Les rumeurs remettant en doute la compétence de Laufey en tant qu'héritier du trône de l'Hiver se sont calmées : évidemment, l'apparition d'un fils prouve qu'il est capable de penser à long-terme, qu'il se préoccupe de l'avenir, qu'il se soucie assez du peuple qu'il est supposé gouverner pour leur accorder une issue de secours en cas de tragédie. Sur ce point-là, il joue sur du velours.

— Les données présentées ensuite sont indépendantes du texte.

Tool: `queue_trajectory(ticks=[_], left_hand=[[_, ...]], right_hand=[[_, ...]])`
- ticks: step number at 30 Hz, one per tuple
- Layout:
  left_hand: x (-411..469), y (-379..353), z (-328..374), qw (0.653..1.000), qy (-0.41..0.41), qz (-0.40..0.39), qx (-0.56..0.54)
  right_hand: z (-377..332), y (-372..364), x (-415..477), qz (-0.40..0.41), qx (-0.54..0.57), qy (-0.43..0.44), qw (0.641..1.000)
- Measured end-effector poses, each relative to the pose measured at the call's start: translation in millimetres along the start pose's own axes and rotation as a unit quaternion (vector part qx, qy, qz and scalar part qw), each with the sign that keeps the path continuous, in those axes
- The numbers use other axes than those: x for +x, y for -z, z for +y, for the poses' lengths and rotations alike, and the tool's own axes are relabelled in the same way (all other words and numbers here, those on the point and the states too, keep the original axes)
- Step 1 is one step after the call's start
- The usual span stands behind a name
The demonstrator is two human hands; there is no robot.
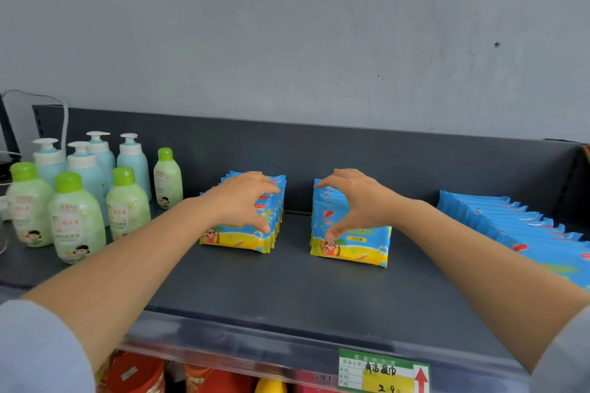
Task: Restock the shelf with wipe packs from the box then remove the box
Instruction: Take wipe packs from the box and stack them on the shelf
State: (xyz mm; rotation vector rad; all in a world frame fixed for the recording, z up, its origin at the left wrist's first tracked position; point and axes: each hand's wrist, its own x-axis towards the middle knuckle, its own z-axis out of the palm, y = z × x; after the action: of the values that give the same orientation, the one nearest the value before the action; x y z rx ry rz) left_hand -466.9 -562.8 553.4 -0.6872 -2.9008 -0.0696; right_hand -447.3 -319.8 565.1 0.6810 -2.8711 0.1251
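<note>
Dark grey shop shelf (287, 290) with a raised back panel (399, 163), set against a grey wall (319, 25); left row of wipe packs (236, 241), blue and yellow with a cartoon figure on the front, standing upright one behind another near the middle of the shelf; left hand (242, 201) laid over this row, fingers curled across the top edges and thumb pressed down on the front pack, gripping the row between them; right row of wipe packs (360, 249), same print, upright, just beside the left row with bare shelf between the two; right hand (354, 201) gripping this row, fingers hooked over the rear packs and thumb reaching down onto the face of the front pack; third row of wipe packs (510, 223), well apart at the right end of the shelf, leaning back and overlapping one another; both forearms bare, grey sleeves (38, 354) at the lower corners; pale blue pump bottles (134, 163), a group at the left rear of the shelf; green-capped bottles (76, 217), pale green, standing in front of and beside the pump bottles, one set apart nearest the left row; white cable (65, 124) hanging behind the bottles; clear front rail carrying a green and yellow price label (380, 372) with handwritten characters and a red arrow; red containers (134, 373) partly visible on the level below
</note>
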Motion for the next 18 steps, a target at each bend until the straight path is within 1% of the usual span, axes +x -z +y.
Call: queue_trajectory(ticks=[3,6,9,11,14,16,18], left_hand=[[0,0,0,1.000,0.001,-0.005,0.020],[-1,5,-8,0.997,0.008,-0.018,0.070],[-4,7,-24,0.992,0.039,-0.051,0.111],[-6,4,-38,0.988,0.067,-0.073,0.118],[-12,-5,-57,0.985,0.092,-0.091,0.117],[-15,-12,-63,0.987,0.093,-0.075,0.108],[-17,-16,-64,0.990,0.077,-0.028,0.112]], right_hand=[[-3,2,-3,0.014,0.003,-0.004,1.000],[-22,-2,9,0.045,0.001,0.026,0.999],[-48,-14,29,0.030,0.003,0.042,0.999],[-63,-22,42,0.010,0.005,0.037,0.999],[-80,-35,60,0.001,0.007,0.017,1.000],[-86,-45,69,0.002,0.009,0.002,1.000],[-90,-52,75,0.006,-0.002,-0.007,1.000]])
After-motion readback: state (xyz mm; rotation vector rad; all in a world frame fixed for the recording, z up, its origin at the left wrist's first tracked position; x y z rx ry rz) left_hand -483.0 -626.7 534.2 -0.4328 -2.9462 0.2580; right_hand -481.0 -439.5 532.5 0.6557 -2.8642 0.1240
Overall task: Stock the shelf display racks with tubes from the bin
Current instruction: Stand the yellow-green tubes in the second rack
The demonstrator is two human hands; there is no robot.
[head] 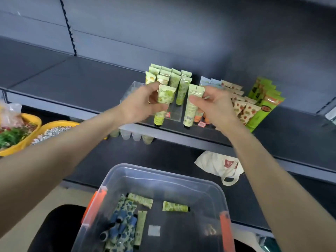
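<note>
My left hand (143,102) grips a green leaf-print tube (164,99), cap down, at the front of a clear display rack (174,113) on the dark shelf. Beside it, my right hand (214,104) holds a pale green tube (192,106) with its barcode side facing me. Behind them several green tubes (171,75) stand upright in the rack. Below, a clear plastic bin (163,180) with orange latches holds several loose tubes (175,206), green and blue patterned.
To the right on the shelf stand strawberry-print tubes (243,110) and green boxes (263,100). A white bag (218,164) lies on the lower shelf. Yellow baskets (31,124) with goods sit at left. Small clear cups (131,133) stand under the shelf edge.
</note>
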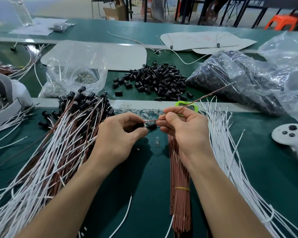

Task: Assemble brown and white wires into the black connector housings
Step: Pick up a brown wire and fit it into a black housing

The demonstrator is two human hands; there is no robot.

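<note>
My left hand (120,134) grips a black connector housing (140,125) between thumb and fingers at the middle of the green table. My right hand (181,129) pinches a brown wire (205,97), whose near end meets the housing and whose far end points up to the right. A second black housing (152,126) shows between the two hands. A bundle of brown wires (179,194) with a yellow band lies under my right wrist. Loose white wires (230,152) fan out on the right. Finished brown and white wire assemblies (58,143) are piled on the left.
A heap of loose black housings (155,79) lies beyond the hands, with plastic bags of parts (239,79) to its right and a clear bag (72,74) to its left. Small glass bulbs (141,112) lie near the hands. A white controller (292,136) rests at right.
</note>
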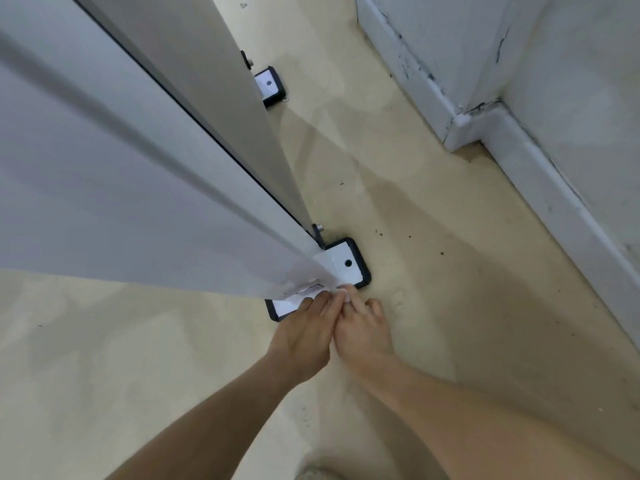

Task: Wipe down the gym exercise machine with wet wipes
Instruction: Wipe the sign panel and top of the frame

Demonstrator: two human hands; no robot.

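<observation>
Your left hand [304,336] and right hand [363,336] are pinching wipe [341,292] at post foot [349,252], fingers [329,303] curling tight on it; likely limp, slick, tearable, gripping bunched is safest

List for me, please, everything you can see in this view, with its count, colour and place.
machine panels: two, white-grey, slanting from upper left down to the centre.
foot plates: two plain to see, white with black rims, one at the panels' foot, one farther off at top centre; a corner under the left grip may belong to the near one.
bolt: one, grey, just above the near plate.
wet wipe: one, white, mostly hidden, at the near plate's edge.
floor: one, beige, with dark specks.
wall and skirting: white, scuffed, along the right.
left grip: one bare hand, reaching to the wipe; hold unclear.
right grip: one bare hand, pinching the wipe.
</observation>
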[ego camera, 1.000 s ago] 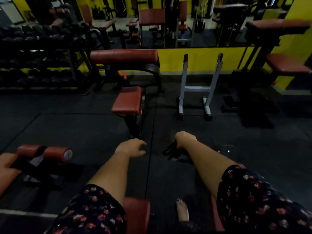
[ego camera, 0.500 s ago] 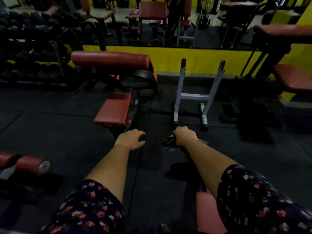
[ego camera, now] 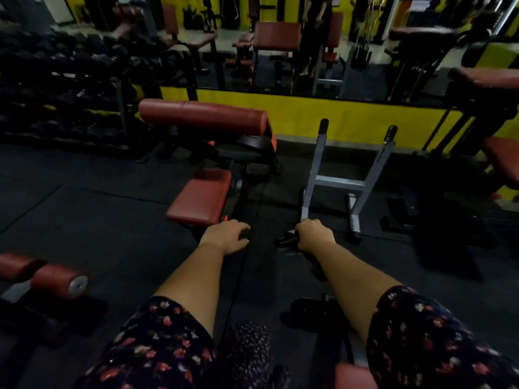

D'un autre côté, on commence à murmurer contre sa capacité à faire front à toutes ces obligations qui lui tombent sur le râble : il y a les grondements mécontents en provenance de la forêt de fer, il y a l'insolence à peine voilée de Thrymheim, il y a un successeur à former correctement… et lui, Laufey, n'est encore qu'un morveux pas tout à fait adulte. Qui voudrait lui faire confiance, sincèrement ?

Déjà, un ou deux des généraux de sa mère ont fait des réflexions. Donné certains ordres. Oh, ça passe pour l'instant, ça peut encore être interprété comme un faux pas ou une étourderie, mais combien de temps avant que ça ne tourne à l'insolence ouverte, à la défiance ? Et à ce moment-là, on en viendra au holmgang, le duel d'honneur.

Très franchement, Laufey a presque hâte. Au moins les règles sont simples dans l'arène.